Enquanto isso, o mercado de ações não seguiu a mesma tendência otimista. O índice Ibovespa, principal referência da B3, apresentou um fechamento aos 181.364 pontos, registrando uma queda de 0,97%. Apesar de um início de tarde que sugeria uma possível alta, a bolsa reverteu esse padrão diante de fatores internos e externos que impactaram negativamente as negociações.
Ao final de janeiro, mesmo com a baixa registrada na última sessão, a bolsa brasileira acumulou uma valorização de 12,56%. Esse desempenho representa o melhor janeiro desde novembro de 2020, uma época que marcou a recuperação econômica pós-pandemia da covid-19.
A influência de elementos externos foi predominante nas operações do mercado. A indicação de Warsh ao Fed despertou uma alta no dólar em diversos mercados globais, revertendo parcialmente as perdas recentes da moeda americana. Warsh é conhecido por seu viés conservador em política monetária, o que tem gerado um interesse cauteloso entre investidores.

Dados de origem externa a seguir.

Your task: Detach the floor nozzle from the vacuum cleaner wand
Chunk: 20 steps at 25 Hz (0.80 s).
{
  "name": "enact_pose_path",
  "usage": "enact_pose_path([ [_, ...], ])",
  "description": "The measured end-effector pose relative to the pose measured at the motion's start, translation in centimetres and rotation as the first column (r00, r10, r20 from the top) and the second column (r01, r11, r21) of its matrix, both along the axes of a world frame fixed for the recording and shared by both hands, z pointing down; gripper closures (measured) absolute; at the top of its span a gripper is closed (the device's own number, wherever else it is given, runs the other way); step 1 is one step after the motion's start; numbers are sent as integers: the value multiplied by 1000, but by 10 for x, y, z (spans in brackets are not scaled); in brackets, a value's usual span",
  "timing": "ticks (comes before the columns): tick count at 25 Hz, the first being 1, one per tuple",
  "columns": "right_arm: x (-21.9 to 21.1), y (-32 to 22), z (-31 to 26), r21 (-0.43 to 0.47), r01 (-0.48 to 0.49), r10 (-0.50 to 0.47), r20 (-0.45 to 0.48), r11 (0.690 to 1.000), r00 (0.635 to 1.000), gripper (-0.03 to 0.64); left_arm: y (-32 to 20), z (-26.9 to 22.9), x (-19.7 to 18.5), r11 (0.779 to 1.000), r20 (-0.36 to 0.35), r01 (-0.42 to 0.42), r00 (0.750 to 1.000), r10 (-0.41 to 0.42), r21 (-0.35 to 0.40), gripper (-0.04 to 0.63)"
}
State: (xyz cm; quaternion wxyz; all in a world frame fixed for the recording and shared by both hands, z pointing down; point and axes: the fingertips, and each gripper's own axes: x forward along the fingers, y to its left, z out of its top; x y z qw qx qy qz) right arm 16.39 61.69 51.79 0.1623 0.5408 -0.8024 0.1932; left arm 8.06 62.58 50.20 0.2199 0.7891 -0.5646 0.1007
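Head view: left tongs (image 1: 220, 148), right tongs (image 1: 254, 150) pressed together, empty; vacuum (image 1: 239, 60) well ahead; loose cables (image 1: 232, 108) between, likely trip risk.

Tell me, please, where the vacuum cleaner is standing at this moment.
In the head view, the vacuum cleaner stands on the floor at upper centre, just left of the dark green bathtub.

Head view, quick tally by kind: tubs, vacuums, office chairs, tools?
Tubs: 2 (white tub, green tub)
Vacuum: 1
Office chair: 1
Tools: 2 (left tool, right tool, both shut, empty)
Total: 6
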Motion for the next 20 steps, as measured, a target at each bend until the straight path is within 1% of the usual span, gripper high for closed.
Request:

Além dos fatores internacionais, a bolsa também foi afetada pelo movimento de realização de lucros, onde os investidores decidiram vender ações, a fim de assegurar ganhos obtidos com a recente valorização dos papéis. Esse movimento de venda é uma prática comum em períodos de flutuação, refletindo a dinâmica nervosa do mercado financeiro.